J'attendais l'entrée de M. Traddles avec un intérêt inaccoutumé. Je vis un jeune homme tranquille, à l'air grave, aux manières modestes, avec des cheveux très-étranges et des yeux un peu trop ouverts; il disparut si vite dans un coin sombre, que j'eus quelque peine à l'examiner. Enfin je parvins à le voir en face, et mes yeux me trompaient bien si ce n'était pas mon pauvre vieux Tommy.
Je m'approchai de M. Waterbrook pour lui dire que je croyais avoir le plaisir de retrouver chez lui un ancien camarade.
«En vérité? dit M. Waterbrook d'un air étonné, vous êtes trop jeune pour avoir été en pension avec M. Henry Spiker?
— Oh! ce n'est pas de lui que je parle, repartis-je. Je parle d'un monsieur qui s'appelle Traddles.

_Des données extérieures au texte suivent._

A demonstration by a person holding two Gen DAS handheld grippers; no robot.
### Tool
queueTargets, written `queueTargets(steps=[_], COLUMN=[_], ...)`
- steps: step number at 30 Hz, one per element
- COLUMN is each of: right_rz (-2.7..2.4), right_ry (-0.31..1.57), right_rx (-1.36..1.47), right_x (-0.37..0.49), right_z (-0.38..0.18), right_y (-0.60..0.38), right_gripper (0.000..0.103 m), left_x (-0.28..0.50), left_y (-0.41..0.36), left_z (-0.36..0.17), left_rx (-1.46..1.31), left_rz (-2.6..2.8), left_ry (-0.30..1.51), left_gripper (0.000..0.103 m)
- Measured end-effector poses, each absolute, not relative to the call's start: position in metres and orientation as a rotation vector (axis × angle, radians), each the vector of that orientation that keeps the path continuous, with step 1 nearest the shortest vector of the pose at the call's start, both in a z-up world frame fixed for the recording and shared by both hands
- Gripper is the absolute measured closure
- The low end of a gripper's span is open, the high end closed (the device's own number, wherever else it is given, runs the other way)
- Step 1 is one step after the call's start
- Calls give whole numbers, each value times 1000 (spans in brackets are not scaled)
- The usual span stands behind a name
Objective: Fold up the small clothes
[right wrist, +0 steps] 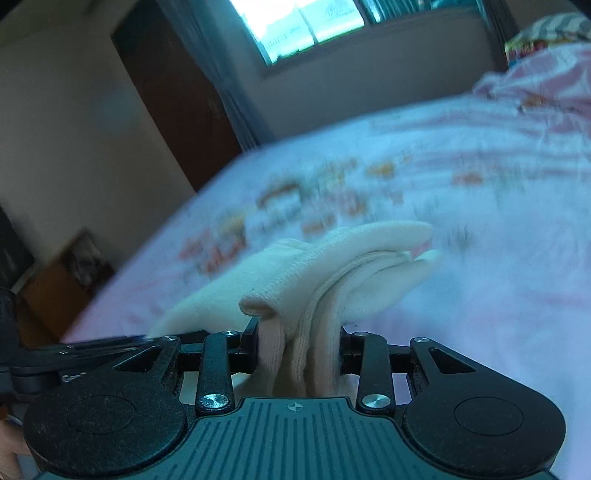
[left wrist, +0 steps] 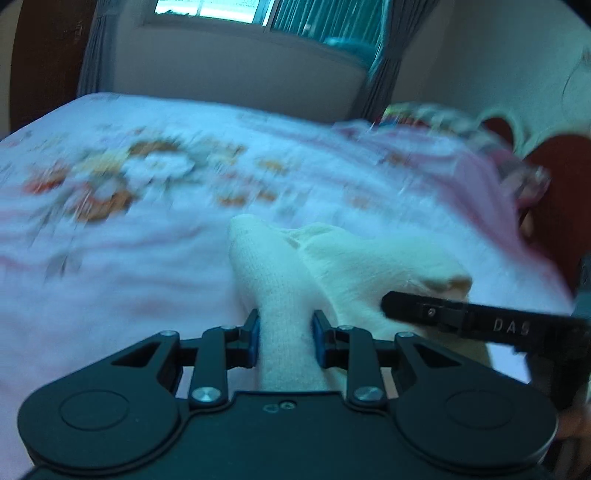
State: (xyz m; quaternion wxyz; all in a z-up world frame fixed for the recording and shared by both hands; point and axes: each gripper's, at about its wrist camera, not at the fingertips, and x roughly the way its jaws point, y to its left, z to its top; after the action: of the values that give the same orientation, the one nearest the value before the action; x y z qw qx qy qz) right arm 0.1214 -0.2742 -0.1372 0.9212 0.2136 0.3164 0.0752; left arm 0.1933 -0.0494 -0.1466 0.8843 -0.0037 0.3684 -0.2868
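A pair of cream socks (left wrist: 332,266) is held above the bed between both grippers. My left gripper (left wrist: 285,332) is shut on one end of the socks, the knit fabric pinched between its blue pads. The right gripper's finger (left wrist: 461,317) reaches in from the right and touches the other end. In the right wrist view my right gripper (right wrist: 297,345) is shut on the bunched cuffs of the socks (right wrist: 332,266), which stretch away from it. The left gripper's finger (right wrist: 92,349) shows at the lower left.
The bed (left wrist: 147,229) has a pale pink floral sheet. A rumpled pink quilt and patterned pillow (left wrist: 461,147) lie at its right end. A window (left wrist: 229,11) with curtains is behind. A dark wooden door (right wrist: 177,92) and a low cabinet (right wrist: 62,280) stand beyond the bed.
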Motion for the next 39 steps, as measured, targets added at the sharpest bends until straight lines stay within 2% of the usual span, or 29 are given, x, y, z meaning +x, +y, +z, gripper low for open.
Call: queueTargets(steps=[1,3,4,5,7,9,13,16,20,25,29,32,39], right_rz=[140,73,54,28,-2,-50,-45,-7,-46,-64,-87,-112,-94], right_ry=[695,801,797,784,766,726,632,676,869,795,791,905,815], right_rx=[431,410,437,459,447,385,234,178,186,201,181,207,251], right_x=[122,122,116,110,99,87,59,50,61,49,42,47,31], right_z=[-153,-184,-191,-191,-180,-160,-128,-142,-191,-164,-161,-186,-149], right_y=[-270,-269,-273,-278,-282,-278,-243,-217,-219,-218,-215,-216,-217], right_gripper=[64,54,44,40,40,40,40,40,40,40,40,39,39], left_x=[193,189,185,183,172,162,155,156,159,148,135,129,115], left_y=[-50,-48,-46,-44,-38,-35,-42,-43,-39,-39,-42,-44,-44], left_z=[-164,-186,-187,-183,-167,-152,-164,-190,-188,-180,-178,-183,-168], left_rx=[12,36,37,33,37,58,95,92,75,118,140,156,158], left_rz=[-562,-527,-508,-496,-475,-489,-491,-460,-442,-420,-397,-371,-362], left_ry=[820,875,869,871,831,773,833,908,924,916,900,911,906], left_gripper=[75,66,64,64,67,65,63,59,56,48,32,32,29])
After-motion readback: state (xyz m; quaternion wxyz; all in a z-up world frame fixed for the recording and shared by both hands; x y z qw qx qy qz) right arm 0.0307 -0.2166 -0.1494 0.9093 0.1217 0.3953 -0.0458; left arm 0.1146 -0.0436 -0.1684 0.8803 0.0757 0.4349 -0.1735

— Oh! oui, oui, en vérité? dit mon hôte avec beaucoup moins d'intérêt, c'est possible.
— Si c'est véritablement mon ancien camarade, dis-je en regardant du côté de Traddles, nous avons été ensemble dans une pension qui s'appelait Salem-House: c'était un excellent garçon.
— Oh! oui, Traddles est un bon garçon, répliqua mon hôte en hochant la tête d'un air de condescendance; Traddles est un très- bon garçon.
— C'est vraiment, lui dis-je, une coïncidence assez curieuse.
— D'autant plus, répondit mon hôte, que c'est par hasard qu'il est ici: il n'a été invité ce matin que parce qu'il s'est trouvé une place vacante à table, par suite de l'indisposition du père de mistress Henry Spiker. C'est un homme très-bien élevé que le père de mistress Henry Spiker, M. Copperfield.»